# Hamburg 10/17



## jdart16 (Jun 5, 2008)

Just wondering who all is going and what they may have available?

I have two 12x12x18 exos and a bunch of 10 gallons with bulkheads and glass tops drilled for misting if anyone is interested.

I'm also looking for medium-large exo terras.

Justin


----------



## Frogs 'n' Things (Dec 23, 2007)

I'll be there. Should be nice and pleasant in the field house for a change. 
Below is what I'll have. See www.frogsnthings.com for pics, prices and to reserve best stock. See you there!

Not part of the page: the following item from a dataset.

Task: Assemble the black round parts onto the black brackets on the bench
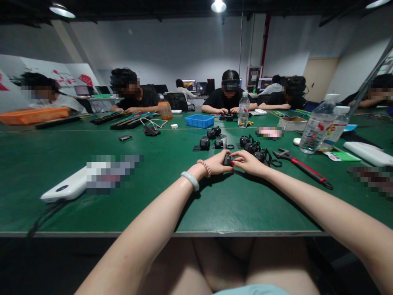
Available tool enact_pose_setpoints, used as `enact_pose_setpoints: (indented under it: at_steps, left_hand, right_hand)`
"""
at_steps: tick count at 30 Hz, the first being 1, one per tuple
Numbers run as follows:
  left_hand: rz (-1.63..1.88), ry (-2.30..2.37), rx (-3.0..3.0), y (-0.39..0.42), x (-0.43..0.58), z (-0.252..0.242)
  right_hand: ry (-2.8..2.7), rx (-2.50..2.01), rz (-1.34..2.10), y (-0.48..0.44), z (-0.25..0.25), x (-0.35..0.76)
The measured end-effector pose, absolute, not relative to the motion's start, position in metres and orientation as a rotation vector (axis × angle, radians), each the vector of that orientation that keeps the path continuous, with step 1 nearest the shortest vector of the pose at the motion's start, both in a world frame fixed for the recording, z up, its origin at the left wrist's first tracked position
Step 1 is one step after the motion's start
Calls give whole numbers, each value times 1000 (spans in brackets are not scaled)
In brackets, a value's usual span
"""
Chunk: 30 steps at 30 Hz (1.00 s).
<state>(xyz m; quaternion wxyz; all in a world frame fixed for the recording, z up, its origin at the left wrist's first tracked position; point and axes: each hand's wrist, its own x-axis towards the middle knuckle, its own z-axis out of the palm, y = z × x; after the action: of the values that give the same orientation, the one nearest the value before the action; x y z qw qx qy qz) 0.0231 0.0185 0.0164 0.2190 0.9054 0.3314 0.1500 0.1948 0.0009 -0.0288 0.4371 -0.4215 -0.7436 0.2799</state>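
Black plastic part (227, 159) sits on the green table (215, 205), pinched between both my hands; my left hand (216, 163) grips it from one side, my right hand (248, 162) from the other; more black parts (211, 139) lie just beyond, a red-handled wrench (302, 167) off to my right.

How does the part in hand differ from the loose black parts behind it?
1. The held part is pinched between the left hand and right hand; the loose parts lie untouched on the table.
2. The held part is half hidden by fingers; the loose parts show fully.
3. The held part is one piece; the loose parts are several, scattered.
Shared: black, small.
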Motion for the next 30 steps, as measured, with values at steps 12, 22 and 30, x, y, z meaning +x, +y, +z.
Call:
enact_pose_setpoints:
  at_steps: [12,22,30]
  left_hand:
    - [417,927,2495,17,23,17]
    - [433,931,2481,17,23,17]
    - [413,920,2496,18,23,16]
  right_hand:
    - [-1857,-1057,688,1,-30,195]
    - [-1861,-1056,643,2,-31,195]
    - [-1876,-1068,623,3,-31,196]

Keith

Sexed/sub adults:
D. Tinctorius Giant Orange Proven Pair
R. Imitator Veradero
R. Imitiator vanzolini 
R. Imitator Banded
E. Anthonyi Santa Isabelle

Juvis:
Thumbnails:
R. Ventrimaculatus
R. Imitotor Veradero
R Imitator Banded
R. Vavnzolinis
R. Variabillis Southern
R. Amazonicus Iquito

Ameerega:
Chrome Bassleri

Adelphobates:
Red galactonatus
Yellow galactonatus

Dendrobates:
Reticulated auratus
Green/Black auratus
Blue/Black auratus
Leucomelas
Azureus
Metecho Tinctorius
Patricia Tinctorius
Cobalt Tinctorius

Phylobates:
Vittatus

Bugs etc:
Jumpy, golden delicious and Turkish melanos
Tropical springs
Bean beetles
Isopods

Supplies:
Medications
Repashy supplements, Vitamin A, Morning Wood
10g Tank setups
ABG substrate
Live moss
Sphagnum moss
Drosophila media
Brewer's Yeast
Springtail food
Tadpole chow
Coco huts
Film canisters


----------



## carola1155 (Sep 10, 2007)

Keith, do you happen to have any calling vanzolinii?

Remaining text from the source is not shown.